FILTR: Extracting Topological Features from Pretrained 3D Models

CVPR 2026 (Oral)

Overview

FILTR predicts persistence diagrams from pretrained point-cloud encoder features in a feed-forward pass. This repository contains model code, training utilities, CUDA extensions, DONUT dataset helpers, checkpoint download helpers, and preprocessing scripts for feature and diagram generation.

Roadmap

Most urgent follow-up work:

Publish stable pretrained checkpoints and document exact filenames/checksums (#5)
Fix and validate the end-to-end training and validation pipeline (#14)
Add feature extraction scripts for Point-MAE, PCP-MAE, PointGPT, point2vec, and other supported backbones (#13)
Improve generated artifact storage management for features, diagrams, logs, and checkpoints (#7)
Remove tracked compiled artifacts from the repository history/index (#2)

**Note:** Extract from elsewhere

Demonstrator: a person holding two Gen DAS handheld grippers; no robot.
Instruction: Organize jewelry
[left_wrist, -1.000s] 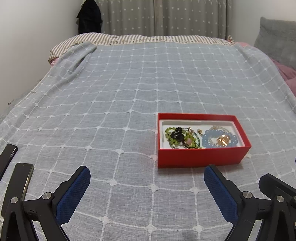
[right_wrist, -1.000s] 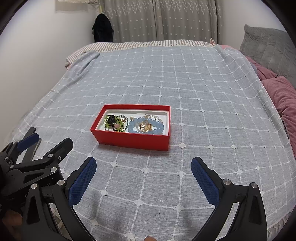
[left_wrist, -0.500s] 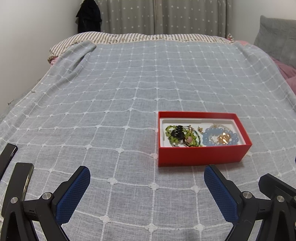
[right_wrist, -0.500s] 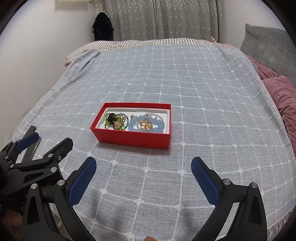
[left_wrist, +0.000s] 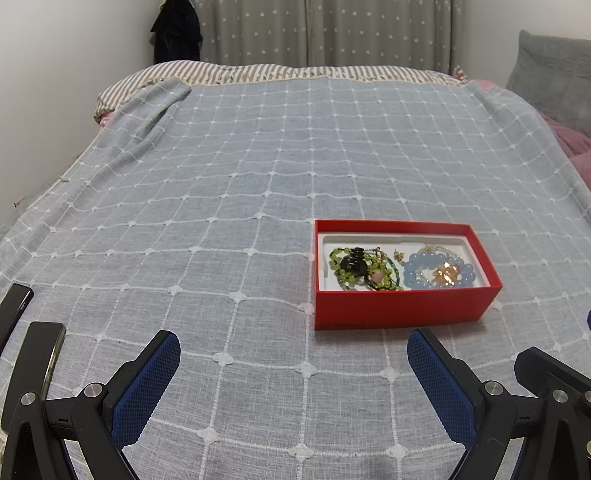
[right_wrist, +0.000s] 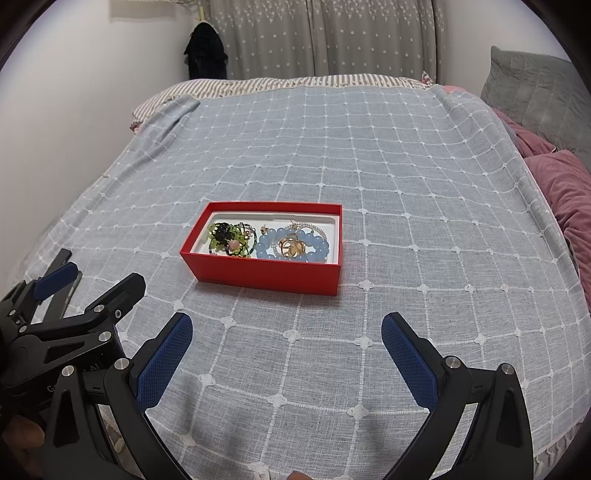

Recommended Setup: Dev Container

Clone with submodules:

git clone --recursive https://github.com/lmartinez2001/filtr.git
cd filtr

Create host directories for data and checkpoints:

mkdir -p /path/to/filtr-data
mkdir -p /path/to/filtr-ckpts

Edit .devcontainer/devcontainer.json and set mounts for your machine:

"mounts": [
  "source=/path/to/filtr-data,target=/workspaces/filtr/data,type=bind,consistency=cached",
  "source=/path/to/filtr-ckpts,target=/workspaces/filtr/ckpts,type=bind,consistency=cached"
]

Then run VS Code command:

Dev Containers: Rebuild and Reopen in Container

The devcontainer runs bash extensions/install_extensions.sh after creation so CUDA extensions are built after GPU access is available.

Using a Prebuilt Image

Release images include CUDA, Python, PyTorch, Python dependencies, and the repository source under /workspaces/filtr. Runtime data, checkpoints, and experiment outputs should still be bind-mounted from the host.

Use this in .devcontainer/devcontainer.json instead of the build block:

"image": "ghcr.io/lmartinez2001/filtr:latest"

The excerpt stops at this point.